Copy every record exactly, and keep the pictures out.
━━━━━━
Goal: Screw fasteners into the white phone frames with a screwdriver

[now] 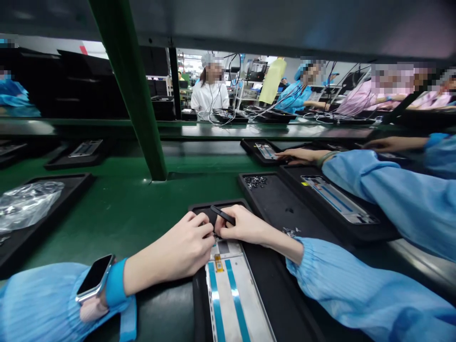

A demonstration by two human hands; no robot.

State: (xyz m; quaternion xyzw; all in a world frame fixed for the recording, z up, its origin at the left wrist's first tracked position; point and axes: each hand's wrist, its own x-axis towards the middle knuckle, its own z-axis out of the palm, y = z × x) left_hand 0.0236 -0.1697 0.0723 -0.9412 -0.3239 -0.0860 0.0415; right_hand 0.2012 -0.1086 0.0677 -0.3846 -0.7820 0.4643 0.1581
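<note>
A silver device frame (237, 289) with two blue strips and a small orange flex piece lies in a black tray (281, 294) in front of me. At its far end, my left hand (192, 242) has its fingers curled and pressed together; whatever they pinch is hidden. My right hand (242, 225) holds a black pen-like tool (223, 215), with its fingertips close to the left ones over the top edge of the frame. The lower tip of the tool is hidden by the fingers.
Right of my tray, a black tray (306, 209) holds small dark and silver parts. Beyond it, another person's hand (302, 156) touches a tray with a frame. A green post (137, 95) rises ahead. At left, a tray holds a clear plastic bag (28, 202).
</note>
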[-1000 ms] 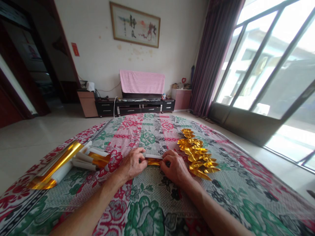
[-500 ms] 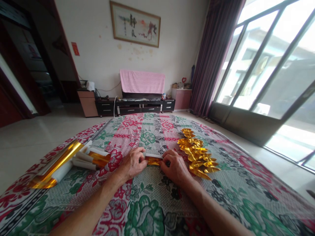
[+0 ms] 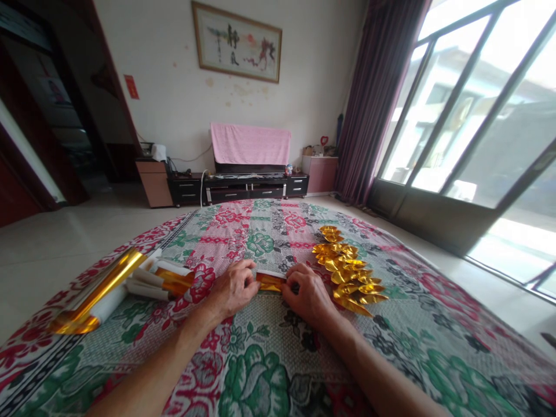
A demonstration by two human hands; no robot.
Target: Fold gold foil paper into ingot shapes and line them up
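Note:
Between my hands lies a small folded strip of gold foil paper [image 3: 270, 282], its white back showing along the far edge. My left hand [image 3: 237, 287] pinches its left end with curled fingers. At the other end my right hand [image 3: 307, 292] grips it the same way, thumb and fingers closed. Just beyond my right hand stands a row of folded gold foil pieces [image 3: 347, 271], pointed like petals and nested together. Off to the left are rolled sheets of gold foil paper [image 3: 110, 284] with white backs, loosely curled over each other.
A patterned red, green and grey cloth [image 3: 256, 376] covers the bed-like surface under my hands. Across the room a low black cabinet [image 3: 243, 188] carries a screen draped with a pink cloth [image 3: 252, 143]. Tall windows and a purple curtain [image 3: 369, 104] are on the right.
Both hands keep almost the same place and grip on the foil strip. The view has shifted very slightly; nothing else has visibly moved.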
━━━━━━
» Completed exercise
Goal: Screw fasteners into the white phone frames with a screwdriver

[now] 

A demonstration by two human hands; no robot.

State: (xyz m; quaternion xyzw; all in a world frame fixed for the recording, z up, its origin at the left wrist's first tracked position; point and axes: each hand's wrist, its own x-axis towards the middle knuckle, its own z-axis out of the palm, y = z × x) left_hand 0.0236 -0.1697 0.0723 -0.9412 -0.3239 -0.0860 0.0415; right_hand 0.2012 -0.1086 0.0677 -0.3846 -0.7820 0.4643 0.1581
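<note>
A silver device frame (237, 289) with two blue strips and a small orange flex piece lies in a black tray (281, 294) in front of me. At its far end, my left hand (192, 242) has its fingers curled and pressed together; whatever they pinch is hidden. My right hand (242, 225) holds a black pen-like tool (223, 215), with its fingertips close to the left ones over the top edge of the frame. The lower tip of the tool is hidden by the fingers.
Right of my tray, a black tray (306, 209) holds small dark and silver parts. Beyond it, another person's hand (302, 156) touches a tray with a frame. A green post (137, 95) rises ahead. At left, a tray holds a clear plastic bag (28, 202).
</note>
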[-1000 ms] 
[-500 ms] 
[+0 ms] 
A demonstration by two human hands; no robot.
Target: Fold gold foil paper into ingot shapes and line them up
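Note:
Between my hands lies a small folded strip of gold foil paper [image 3: 270, 282], its white back showing along the far edge. My left hand [image 3: 237, 287] pinches its left end with curled fingers. At the other end my right hand [image 3: 307, 292] grips it the same way, thumb and fingers closed. Just beyond my right hand stands a row of folded gold foil pieces [image 3: 347, 271], pointed like petals and nested together. Off to the left are rolled sheets of gold foil paper [image 3: 110, 284] with white backs, loosely curled over each other.
A patterned red, green and grey cloth [image 3: 256, 376] covers the bed-like surface under my hands. Across the room a low black cabinet [image 3: 243, 188] carries a screen draped with a pink cloth [image 3: 252, 143]. Tall windows and a purple curtain [image 3: 369, 104] are on the right.
Both hands keep almost the same place and grip on the foil strip. The view has shifted very slightly; nothing else has visibly moved.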

What precedes this is the full answer.